_DATA SHOWN_:
┄┄┄┄┄┄┄┄┄┄

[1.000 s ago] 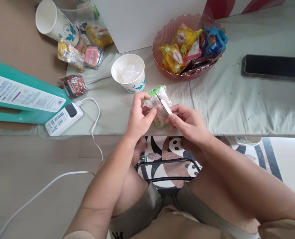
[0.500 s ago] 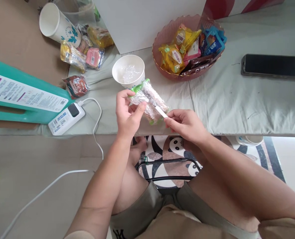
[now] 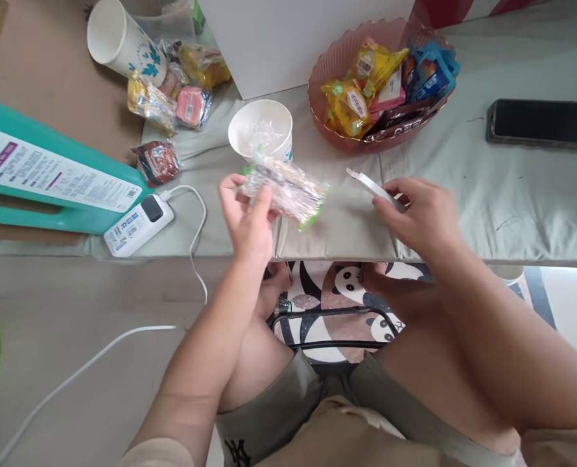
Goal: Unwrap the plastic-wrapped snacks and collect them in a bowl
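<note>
My left hand [image 3: 249, 217] pinches a clear plastic snack packet [image 3: 288, 188] with green ends; it is tilted and a little blurred, and its contents are hard to make out. To the right, my right hand [image 3: 417, 211] is closed around the white handle of a small knife [image 3: 373, 186], whose short blade points up and left, apart from the packet. Just behind the packet stands a white paper bowl [image 3: 260, 130] with crumpled clear wrapping inside. The packet overlaps the bowl's near rim in view.
A pink ribbed bowl [image 3: 334, 126] of wrapped snacks stands behind. A black phone [image 3: 546, 123] lies at the right. On the left are a white power bank [image 3: 139, 225] with its cable, a teal container [image 3: 59, 168], wrapped snacks [image 3: 194, 107] and a paper cup [image 3: 123, 42].
The knife, in my right hand, has moved away from the packet to the right. My left hand has turned the packet slightly. The whole view has shifted a little.
</note>
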Demonstrator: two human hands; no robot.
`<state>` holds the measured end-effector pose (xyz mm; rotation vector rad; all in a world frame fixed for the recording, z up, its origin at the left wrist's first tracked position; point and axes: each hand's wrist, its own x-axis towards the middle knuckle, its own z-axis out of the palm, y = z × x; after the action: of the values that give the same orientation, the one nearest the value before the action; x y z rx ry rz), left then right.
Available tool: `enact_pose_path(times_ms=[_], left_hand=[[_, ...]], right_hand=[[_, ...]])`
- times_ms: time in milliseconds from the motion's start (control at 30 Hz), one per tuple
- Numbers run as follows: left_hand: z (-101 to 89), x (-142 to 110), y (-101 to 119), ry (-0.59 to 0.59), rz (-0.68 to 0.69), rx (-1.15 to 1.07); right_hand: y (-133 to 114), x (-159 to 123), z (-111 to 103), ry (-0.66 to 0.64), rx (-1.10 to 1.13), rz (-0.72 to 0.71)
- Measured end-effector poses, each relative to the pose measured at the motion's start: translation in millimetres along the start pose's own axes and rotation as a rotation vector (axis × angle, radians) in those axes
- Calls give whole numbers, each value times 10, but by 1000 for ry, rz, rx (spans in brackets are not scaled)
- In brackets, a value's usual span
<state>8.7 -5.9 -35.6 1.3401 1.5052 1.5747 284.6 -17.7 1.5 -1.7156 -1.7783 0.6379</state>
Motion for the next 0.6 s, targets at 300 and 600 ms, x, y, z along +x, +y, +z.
enact_pose_path(times_ms=[300,600], left_hand=[[313,-363,118,-298,93,259],[162,-73,199,-344,128,359]], right_hand=[[274,183,89,204,-308,-37],[-100,-49,258,-75,38,-468]])
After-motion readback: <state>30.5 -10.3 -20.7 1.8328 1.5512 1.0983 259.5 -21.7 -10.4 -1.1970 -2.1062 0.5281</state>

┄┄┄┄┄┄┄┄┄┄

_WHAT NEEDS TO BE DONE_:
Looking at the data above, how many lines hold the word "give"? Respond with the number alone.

_REPLY_:
2